Submitted by LordChips4 t3_101pvlg in MachineLearning

Hello,

I am a phd student working on a project that revolves around the correction of geometrical distortions on images, more specifically the goal is to correct cylindrical distortions in QR Codes in order to improve decoding sucess rate.

So far I implemented traditional methods and got interesting results, but I'm now interested in using machine learning to tackle this problem and since I'm still relatively new to machine learning I would like to hear your feedback/opinions on the subject aswell as sugestions on reading material to start.

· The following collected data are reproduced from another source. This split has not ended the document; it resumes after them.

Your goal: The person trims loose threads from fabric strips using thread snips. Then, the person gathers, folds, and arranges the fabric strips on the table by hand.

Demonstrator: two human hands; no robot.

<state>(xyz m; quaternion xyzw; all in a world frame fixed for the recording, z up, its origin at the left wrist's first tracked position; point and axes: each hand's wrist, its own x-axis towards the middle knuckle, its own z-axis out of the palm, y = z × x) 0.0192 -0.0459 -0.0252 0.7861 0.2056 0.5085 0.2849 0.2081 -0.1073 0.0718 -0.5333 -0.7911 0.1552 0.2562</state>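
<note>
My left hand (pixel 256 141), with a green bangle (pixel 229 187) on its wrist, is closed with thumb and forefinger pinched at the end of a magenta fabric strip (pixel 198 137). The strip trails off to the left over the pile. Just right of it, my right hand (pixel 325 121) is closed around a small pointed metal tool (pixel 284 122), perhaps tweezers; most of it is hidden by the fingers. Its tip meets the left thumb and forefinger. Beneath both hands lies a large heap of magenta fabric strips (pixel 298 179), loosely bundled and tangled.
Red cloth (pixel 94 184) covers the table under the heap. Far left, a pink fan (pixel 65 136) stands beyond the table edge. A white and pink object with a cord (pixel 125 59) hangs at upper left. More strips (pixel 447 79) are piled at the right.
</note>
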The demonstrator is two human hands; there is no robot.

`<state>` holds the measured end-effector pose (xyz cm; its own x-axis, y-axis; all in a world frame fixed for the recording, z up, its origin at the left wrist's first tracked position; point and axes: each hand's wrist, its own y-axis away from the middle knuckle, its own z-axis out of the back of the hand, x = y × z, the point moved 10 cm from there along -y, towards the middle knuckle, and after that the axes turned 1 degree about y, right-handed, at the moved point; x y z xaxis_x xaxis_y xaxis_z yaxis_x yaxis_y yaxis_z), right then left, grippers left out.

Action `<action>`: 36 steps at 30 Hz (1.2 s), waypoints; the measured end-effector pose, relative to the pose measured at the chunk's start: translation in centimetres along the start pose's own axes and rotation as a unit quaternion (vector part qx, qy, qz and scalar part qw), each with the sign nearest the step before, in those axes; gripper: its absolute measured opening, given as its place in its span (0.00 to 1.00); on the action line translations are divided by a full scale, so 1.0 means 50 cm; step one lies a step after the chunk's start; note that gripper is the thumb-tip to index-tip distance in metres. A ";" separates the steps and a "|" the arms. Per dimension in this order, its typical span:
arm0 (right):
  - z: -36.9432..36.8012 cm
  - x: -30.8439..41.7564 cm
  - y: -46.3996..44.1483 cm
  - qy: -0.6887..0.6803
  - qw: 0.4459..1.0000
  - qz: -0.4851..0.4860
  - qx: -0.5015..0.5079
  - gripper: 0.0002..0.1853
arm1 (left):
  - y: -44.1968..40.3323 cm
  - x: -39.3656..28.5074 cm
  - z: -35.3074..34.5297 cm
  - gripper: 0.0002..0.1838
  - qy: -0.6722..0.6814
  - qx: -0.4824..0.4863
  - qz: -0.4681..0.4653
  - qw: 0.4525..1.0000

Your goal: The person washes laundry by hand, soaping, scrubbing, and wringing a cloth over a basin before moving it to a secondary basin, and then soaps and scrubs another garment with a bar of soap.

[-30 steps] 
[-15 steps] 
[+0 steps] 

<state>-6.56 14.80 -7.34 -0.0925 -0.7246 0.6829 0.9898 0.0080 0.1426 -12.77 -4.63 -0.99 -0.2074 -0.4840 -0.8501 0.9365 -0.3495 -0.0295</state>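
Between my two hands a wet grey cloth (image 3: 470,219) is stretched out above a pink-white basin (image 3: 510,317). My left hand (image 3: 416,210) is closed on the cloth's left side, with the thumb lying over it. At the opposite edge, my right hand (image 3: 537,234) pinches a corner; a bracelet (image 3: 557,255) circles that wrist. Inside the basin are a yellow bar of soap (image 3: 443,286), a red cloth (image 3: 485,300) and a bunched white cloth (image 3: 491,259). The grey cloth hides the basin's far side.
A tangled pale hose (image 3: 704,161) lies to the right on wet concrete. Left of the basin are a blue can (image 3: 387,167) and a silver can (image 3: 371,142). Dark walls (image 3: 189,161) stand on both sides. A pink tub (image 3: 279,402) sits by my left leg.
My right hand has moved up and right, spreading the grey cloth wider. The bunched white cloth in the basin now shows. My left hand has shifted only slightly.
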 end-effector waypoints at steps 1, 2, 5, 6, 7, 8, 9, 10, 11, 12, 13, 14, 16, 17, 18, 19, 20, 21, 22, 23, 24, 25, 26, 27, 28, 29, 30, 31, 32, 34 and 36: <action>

So far from my limited research on the matter, I believe a generative adversarial network would probably be the right choice for this problem, but again I'm not sure and I'm really open to all sugestions/ideas.

2

Comments

You must log in or register to comment.

MediumOrder5478 t1_j2p3uau wrote

I would have the network regress the lens distortion parameters (like k1 to k6, p1, p2). You should be able to produce synthetic rendered training data.

5

LordChips4 OP t1_j2pd2ry wrote

The distortion I'm aiming to correct is not from the lens but from a qr code posted on a cylindrical surface ( e.g. qr code posted on lampost), with an unknown radius. So ( at least by my understanding) there's no parameters? So my input would be a distorted qr code image and the output from the trained network would be the predicted qr code image without distortion. Am I wrong in my approach/way of thinking?

3

Pyrite_Pro t1_j2p4q30 wrote

That may be a better approach than just using GANs, given that OP uses these inferred parameters for “lossless” correction. GANs themselves may not reconstruct all image details faithfully.

2

PredictorX1 t1_j2pdcx4 wrote

Have you tried conventional image registration techniques? One common process is to manually or automatically determine matching pairs of points in the image being adjusted and a reference image, and fit linear or low-order polynomials to map the coordinates of one to the other. I'd imagine that radial basis function neural networks would be quite good at making such a mapping.

2

bloc97 t1_j2pfp6l wrote

GANs are generative models, you want a discriminative model (for regression?). You could start by predicting keypoints similar to the task of pose estimation, but in your case, you could predict 3D coordinates for the four corners of the QR code, plus two points to determine the axis of the cylinder. Then you can easily remove the distortion by inverting the cylindrical projection.

1

Realistic_Decision99 t1_j2p6qn0 wrote

The lens distortion models that are used extensively are all linear. Maybe instead of using a GAN you could use a simpler type of network, like a fully connected dense one, to effectively fit an unknown non-linear model. This could reflect additive noise from other types of distortion (e.g. due to sensor topography), or complex lens distortions (combination of multiple distortion effects).

0

LordChips4 OP t1_j2pd8zf wrote

The distortion I'm aiming to correct is not from the lens but from a qr code posted on a cylindrical surface ( e.g. qr code posted on lampost), with an unknown radius. So ( at least by my understanding) there's no parameters? So my input would be a distorted qr code image and the output from the trained network would be the predicted qr code image without distortion. Am I wrong in my approach/way of thinking? I copy pasted the response from above since I feel it fits here aswell!

1